THE PROBLEM =
Please find the lines in the entries below that contain the word "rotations", and copy each one.
━━━ SOURCE MATERIAL ━━━
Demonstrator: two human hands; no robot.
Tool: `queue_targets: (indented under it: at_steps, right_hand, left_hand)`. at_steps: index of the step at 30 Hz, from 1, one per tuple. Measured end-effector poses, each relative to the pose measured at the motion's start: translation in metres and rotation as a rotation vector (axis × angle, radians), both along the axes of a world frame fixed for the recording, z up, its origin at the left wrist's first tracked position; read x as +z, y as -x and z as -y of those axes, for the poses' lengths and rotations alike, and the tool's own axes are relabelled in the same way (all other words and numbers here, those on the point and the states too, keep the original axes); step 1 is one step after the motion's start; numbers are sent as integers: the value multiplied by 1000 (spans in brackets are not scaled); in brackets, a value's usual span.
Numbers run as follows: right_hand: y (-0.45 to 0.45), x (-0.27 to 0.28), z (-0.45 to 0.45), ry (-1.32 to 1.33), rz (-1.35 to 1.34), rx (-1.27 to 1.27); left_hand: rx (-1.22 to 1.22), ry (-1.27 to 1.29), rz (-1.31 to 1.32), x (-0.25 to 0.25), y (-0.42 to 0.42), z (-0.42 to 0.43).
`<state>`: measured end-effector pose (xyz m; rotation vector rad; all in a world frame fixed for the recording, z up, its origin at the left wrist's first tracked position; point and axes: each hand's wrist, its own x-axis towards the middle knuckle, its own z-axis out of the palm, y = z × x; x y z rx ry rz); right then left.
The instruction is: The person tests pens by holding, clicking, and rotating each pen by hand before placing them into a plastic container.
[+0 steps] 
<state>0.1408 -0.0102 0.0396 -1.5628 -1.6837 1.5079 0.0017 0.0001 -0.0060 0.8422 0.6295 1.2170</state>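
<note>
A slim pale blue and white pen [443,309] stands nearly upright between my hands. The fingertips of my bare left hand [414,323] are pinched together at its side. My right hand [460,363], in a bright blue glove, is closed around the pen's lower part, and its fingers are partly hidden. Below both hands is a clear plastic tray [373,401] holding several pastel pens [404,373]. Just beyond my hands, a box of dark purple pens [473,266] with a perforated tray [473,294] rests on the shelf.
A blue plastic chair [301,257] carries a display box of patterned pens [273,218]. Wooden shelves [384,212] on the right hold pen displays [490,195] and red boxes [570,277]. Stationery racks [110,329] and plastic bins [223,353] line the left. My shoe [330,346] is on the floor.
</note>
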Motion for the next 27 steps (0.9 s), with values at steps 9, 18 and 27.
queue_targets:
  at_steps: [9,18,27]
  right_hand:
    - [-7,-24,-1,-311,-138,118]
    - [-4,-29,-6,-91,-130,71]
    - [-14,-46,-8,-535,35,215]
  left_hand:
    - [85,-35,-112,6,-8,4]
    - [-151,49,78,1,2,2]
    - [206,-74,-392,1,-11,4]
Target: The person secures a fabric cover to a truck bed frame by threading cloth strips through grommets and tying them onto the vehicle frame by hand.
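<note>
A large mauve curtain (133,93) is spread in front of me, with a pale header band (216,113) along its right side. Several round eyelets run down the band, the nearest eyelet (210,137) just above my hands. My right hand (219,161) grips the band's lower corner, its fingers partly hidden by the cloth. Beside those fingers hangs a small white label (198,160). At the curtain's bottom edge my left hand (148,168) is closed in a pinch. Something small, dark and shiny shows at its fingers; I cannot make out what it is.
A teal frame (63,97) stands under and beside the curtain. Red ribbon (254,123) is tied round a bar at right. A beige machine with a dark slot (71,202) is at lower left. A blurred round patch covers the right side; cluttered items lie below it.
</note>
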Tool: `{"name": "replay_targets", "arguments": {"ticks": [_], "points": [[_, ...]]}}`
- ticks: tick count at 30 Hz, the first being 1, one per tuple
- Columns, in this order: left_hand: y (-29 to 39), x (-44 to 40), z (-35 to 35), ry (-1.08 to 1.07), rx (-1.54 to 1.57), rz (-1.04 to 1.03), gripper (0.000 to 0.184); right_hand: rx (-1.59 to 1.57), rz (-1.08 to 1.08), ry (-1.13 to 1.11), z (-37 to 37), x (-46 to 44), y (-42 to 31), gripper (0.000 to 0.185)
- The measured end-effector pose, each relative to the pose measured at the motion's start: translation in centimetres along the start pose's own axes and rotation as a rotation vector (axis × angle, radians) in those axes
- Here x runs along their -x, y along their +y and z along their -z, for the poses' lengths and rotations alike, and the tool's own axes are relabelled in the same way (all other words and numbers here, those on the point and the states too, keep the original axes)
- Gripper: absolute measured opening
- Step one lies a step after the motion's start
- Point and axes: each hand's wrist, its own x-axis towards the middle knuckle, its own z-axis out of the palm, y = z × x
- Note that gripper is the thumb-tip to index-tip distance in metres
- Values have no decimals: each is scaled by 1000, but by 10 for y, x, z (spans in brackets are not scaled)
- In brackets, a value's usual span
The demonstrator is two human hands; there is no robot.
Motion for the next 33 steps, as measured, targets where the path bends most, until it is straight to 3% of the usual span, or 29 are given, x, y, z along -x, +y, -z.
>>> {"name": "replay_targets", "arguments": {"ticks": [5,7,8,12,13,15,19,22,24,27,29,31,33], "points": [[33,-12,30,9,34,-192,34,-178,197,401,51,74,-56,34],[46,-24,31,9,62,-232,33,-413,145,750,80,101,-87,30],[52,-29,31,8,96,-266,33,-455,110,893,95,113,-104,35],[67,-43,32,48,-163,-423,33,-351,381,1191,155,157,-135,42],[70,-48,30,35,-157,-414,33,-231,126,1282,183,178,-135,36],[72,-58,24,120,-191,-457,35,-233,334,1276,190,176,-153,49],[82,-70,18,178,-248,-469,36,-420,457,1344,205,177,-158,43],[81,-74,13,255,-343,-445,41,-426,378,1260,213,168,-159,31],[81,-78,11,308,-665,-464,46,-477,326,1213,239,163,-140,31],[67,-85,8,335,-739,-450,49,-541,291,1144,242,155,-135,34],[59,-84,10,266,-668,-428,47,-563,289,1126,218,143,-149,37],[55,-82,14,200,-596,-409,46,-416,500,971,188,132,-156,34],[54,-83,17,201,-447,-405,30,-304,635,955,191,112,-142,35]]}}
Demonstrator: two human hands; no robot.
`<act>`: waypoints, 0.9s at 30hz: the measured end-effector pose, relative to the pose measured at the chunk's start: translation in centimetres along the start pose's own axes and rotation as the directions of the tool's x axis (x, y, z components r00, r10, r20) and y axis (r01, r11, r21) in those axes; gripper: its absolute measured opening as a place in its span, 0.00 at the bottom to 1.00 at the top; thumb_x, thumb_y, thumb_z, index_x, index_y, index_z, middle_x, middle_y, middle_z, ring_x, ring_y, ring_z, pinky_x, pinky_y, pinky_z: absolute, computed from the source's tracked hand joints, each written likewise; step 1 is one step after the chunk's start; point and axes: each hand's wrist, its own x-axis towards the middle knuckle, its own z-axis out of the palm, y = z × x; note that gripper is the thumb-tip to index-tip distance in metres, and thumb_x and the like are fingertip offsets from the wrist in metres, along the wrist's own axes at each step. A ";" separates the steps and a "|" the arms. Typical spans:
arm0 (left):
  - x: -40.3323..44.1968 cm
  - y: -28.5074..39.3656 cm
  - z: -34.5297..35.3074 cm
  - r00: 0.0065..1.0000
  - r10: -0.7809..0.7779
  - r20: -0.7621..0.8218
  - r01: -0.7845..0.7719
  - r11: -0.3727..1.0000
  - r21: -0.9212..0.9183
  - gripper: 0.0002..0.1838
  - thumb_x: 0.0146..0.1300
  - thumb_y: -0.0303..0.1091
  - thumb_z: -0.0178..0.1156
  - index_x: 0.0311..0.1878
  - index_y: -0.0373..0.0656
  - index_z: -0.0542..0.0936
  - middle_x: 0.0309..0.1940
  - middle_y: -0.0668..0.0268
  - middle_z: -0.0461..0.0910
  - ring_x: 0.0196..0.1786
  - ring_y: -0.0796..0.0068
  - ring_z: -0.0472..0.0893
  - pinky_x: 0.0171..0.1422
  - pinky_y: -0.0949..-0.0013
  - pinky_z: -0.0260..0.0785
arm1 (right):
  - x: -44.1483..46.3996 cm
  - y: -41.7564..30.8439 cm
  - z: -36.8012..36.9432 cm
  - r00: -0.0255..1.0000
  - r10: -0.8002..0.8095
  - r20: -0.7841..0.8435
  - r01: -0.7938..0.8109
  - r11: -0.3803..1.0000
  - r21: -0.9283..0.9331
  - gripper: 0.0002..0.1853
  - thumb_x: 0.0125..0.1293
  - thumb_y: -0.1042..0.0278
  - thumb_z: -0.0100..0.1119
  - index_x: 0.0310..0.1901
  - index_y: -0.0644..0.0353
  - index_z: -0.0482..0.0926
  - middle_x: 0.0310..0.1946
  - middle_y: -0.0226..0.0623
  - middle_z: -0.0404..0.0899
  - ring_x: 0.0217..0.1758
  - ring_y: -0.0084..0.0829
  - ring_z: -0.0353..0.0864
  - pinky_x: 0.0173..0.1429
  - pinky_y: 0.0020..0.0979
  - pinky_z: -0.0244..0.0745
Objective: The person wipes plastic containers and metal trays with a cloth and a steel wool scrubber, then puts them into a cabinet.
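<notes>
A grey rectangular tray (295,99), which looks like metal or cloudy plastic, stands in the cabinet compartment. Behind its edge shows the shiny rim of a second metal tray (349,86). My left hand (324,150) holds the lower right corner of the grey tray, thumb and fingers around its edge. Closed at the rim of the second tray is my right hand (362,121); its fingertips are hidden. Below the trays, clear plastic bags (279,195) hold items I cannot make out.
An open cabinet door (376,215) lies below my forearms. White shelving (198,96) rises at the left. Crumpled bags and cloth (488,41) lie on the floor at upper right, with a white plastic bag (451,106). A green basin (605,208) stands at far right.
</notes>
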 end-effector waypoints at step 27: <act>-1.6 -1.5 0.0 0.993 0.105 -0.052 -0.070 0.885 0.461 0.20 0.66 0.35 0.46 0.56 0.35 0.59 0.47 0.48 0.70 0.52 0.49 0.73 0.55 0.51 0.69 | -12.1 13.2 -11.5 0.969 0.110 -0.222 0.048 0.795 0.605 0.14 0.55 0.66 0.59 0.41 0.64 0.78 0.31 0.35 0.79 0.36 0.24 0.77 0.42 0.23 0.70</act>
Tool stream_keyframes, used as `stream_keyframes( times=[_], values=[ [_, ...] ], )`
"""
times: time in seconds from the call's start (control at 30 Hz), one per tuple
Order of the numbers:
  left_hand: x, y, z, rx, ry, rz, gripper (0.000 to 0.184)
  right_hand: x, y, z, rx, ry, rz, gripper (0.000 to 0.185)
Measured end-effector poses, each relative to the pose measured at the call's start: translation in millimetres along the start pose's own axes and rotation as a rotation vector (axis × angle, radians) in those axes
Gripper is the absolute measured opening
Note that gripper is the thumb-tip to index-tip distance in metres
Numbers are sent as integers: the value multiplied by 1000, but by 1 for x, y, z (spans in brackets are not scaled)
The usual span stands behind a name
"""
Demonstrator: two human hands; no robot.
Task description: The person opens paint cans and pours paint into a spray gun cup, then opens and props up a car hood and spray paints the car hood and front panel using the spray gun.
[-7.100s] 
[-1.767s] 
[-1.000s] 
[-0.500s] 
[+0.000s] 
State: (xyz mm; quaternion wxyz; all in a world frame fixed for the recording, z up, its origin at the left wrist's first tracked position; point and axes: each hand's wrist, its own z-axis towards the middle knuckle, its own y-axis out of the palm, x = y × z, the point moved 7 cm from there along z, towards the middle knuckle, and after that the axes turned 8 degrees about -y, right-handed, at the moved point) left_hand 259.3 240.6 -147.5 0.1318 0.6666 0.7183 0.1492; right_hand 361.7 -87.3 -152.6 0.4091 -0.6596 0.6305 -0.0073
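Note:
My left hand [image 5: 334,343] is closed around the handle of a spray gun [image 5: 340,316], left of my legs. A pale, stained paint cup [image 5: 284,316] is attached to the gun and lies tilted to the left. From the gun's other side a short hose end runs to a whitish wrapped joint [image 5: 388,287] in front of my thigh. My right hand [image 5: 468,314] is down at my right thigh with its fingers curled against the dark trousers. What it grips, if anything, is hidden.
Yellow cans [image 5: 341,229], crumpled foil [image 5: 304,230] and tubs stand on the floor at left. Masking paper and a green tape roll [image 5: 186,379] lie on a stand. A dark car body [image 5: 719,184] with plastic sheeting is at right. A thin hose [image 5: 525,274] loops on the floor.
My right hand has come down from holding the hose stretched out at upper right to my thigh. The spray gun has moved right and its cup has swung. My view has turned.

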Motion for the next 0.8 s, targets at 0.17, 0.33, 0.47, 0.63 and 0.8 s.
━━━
ANSWER BOX =
Tool: `queue_targets: (indented under it: at_steps, right_hand, left_hand)`. at_steps: index of the step at 30 Hz, from 1, one per tuple. Measured end-effector poses, each relative to the pose measured at the motion's start: translation in metres and rotation as a rotation vector (axis × angle, radians), both along the axes of a world frame fixed for the recording, z up, its origin at the left wrist's first tracked position; read x as +z, y as -x and z as -y of those axes, for the poses' lengths and rotations alike, and the tool's own axes are relabelled in the same way (all other words and numbers here, those on the point and the states too, keep the original axes); step 1 is one step after the motion's start; numbers are sent as integers: the value multiplied by 1000 (spans in brackets are not scaled); in brackets, a value's usual span.
- Here x runs along their -x, y along their +y and z along their -z, for the poses' lengths and rotations alike, and the tool's own axes are relabelled in the same way (all other words and numbers here, those on the point and the states too, keep the original axes)

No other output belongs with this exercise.